* **EXERCISE BRIEF**: Locate every line below that contains the word "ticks" and copy it.

* **SUPPLIED DATA**:

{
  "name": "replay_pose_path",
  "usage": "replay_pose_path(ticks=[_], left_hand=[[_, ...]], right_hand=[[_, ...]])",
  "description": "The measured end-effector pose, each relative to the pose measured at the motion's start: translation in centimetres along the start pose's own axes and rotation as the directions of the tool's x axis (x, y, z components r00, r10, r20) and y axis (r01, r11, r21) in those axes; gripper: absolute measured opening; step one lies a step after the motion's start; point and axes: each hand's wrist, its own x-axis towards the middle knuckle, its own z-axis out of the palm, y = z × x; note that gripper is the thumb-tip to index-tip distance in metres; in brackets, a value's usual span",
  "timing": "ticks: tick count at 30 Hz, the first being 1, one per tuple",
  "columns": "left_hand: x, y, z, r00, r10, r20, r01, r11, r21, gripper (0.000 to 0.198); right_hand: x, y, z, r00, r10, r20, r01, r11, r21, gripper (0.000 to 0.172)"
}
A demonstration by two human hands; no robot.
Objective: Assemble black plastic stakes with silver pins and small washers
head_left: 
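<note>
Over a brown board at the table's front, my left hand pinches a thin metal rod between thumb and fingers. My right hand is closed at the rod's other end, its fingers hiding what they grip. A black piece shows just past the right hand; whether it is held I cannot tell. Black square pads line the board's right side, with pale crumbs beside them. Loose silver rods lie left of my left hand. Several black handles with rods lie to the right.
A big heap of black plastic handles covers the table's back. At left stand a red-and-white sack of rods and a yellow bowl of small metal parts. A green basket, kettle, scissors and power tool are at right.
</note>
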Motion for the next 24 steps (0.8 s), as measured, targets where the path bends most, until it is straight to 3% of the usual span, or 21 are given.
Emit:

* **ANSWER FOR THE TASK**:
  "usage": "replay_pose_path(ticks=[_], left_hand=[[_, ...]], right_hand=[[_, ...]])",
  "timing": "ticks: tick count at 30 Hz, the first being 1, one per tuple",

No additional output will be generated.